その分岐の要所要所にマイルストーン対象イベントを設定するのも一般的なやりかたで、Stemline社との契約も概ねそういった形になっている。


たとえば「血液癌の臨床試験開始」がマイルストーン対象イベントになっているかどうかといったご質問には回答できない。

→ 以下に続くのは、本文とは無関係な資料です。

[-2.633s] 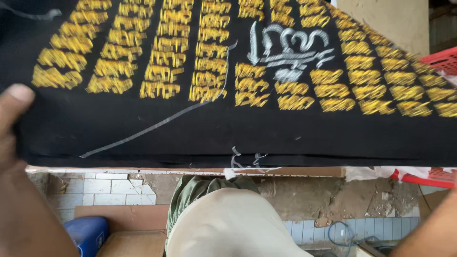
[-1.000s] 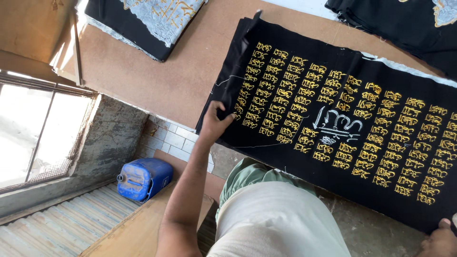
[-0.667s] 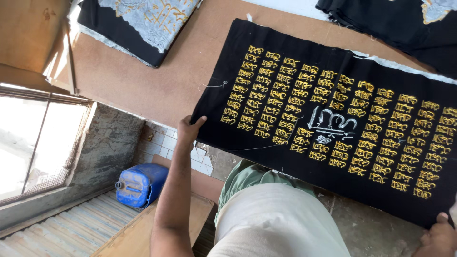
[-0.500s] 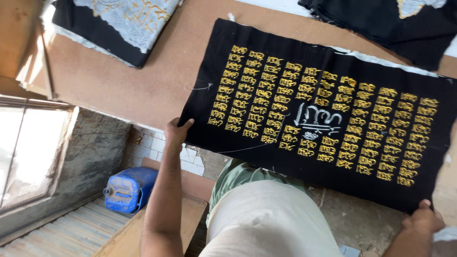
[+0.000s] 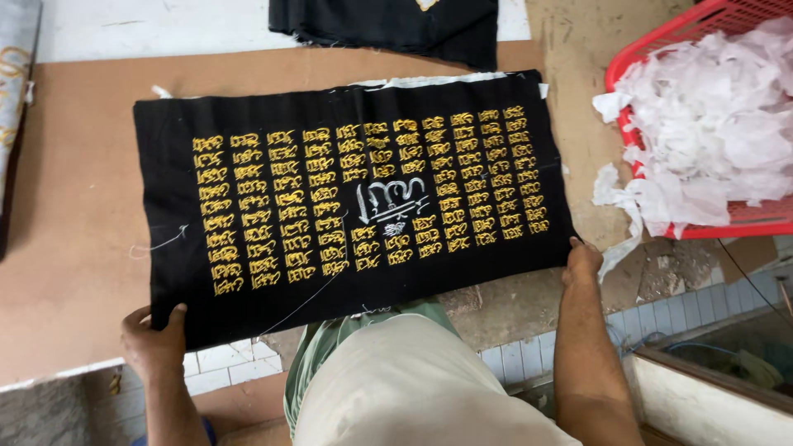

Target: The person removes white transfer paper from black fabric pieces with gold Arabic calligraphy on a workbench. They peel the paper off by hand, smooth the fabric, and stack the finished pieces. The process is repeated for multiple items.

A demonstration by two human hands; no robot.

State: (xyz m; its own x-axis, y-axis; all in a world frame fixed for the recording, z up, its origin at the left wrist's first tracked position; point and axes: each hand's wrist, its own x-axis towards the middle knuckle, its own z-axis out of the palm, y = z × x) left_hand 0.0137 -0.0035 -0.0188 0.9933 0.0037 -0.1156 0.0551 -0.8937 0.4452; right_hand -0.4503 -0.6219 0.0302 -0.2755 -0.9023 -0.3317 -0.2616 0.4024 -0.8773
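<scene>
Cloth: the black embroidered panel point(image 5: 355, 206) now lies flat and squared on the brown table point(image 5: 74, 248) — half a second ago it sat at a slant.
Left hand point(image 5: 153, 339): pinching the near left corner.
Right hand point(image 5: 582, 260): gripping the near right corner.
Meaning: the panel looks straightened — near edge overhanging the table.
Beside it: red basket point(image 5: 652, 58) of white scraps.

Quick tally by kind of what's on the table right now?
Black embroidered cloth held by left hand and right hand: 1
Other dark cloth at the far edge: 1
Red basket of white scraps: 1
Total: 3
</scene>
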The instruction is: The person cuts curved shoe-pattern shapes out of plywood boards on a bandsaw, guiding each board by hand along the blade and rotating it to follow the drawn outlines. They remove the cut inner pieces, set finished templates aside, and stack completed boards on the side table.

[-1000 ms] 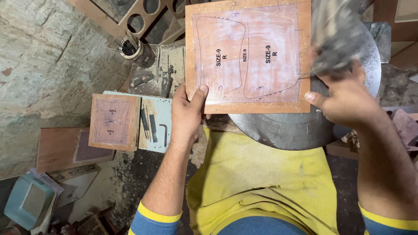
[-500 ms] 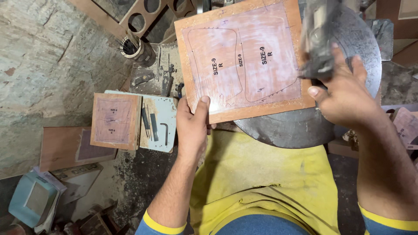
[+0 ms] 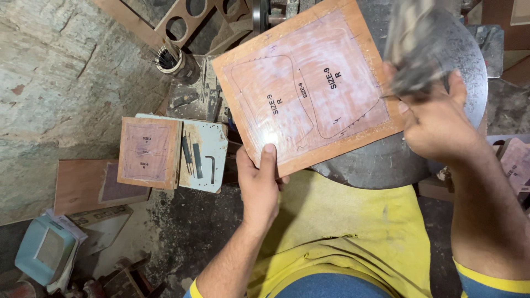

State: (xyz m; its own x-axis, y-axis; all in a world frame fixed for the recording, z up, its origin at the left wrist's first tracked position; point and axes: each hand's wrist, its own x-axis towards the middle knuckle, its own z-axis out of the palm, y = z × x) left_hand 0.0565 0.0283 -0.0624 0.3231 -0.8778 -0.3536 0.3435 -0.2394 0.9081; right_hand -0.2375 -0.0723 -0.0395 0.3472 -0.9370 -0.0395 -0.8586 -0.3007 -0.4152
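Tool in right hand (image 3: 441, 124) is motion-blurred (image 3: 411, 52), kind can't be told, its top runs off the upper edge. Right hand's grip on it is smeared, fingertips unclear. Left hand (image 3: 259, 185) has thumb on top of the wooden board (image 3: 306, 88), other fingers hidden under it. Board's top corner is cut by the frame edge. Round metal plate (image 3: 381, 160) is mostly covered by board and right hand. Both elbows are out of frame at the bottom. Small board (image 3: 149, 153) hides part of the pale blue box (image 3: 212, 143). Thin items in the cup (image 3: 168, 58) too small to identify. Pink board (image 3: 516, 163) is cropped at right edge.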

Q. 小野薬品とKaryopharm社の大型ディール発表によってCBS9106に集まる関心は変化したか。

A. (河邊)
あの発表があったからというわけではなく、あの発表の少し前から感触が変わっている。


Q. CBS9106が第1相試験第8コホートまで進んでいることについてキャンバスとしては順調と見ているのか。

A. (河邊)
第8コホートで50mg/日という用量まで進んでいることを我々は喜んでいる。
ここまで来て目立った副作用がなく安全性と有効域が確保できているということは、何かの癌腫で効いてもおかしくない。
体力とやる気のある会社であれば結果が出るまでいろいろ試して承認まで持っていくレベルまで来ている。


富士フイルム共同研究関連

Q. 富士フイルムとの共同研究について、現在の進捗や成果はどうか。

A. (河邊)
具体的な標的を決め、それに対する探索活動をしている。
先方との関係もあり、それ以上の詳細な回答は難しい。
しっかりした企業との共同研究であり、キャンバスの研究者たちも良い緊張感を持って活動できている。


Q. 中間的な進捗についてリリースできる可能性はあるか。

A. (河邊)
相手先のある話でもあり、軽々しくリリースはできない。
たとえば前臨床試験に進むベスト化合物が決まればリリースになると思うが、それまでのいずれかの段階で何らかのリリースができるかどうかは先方との相談。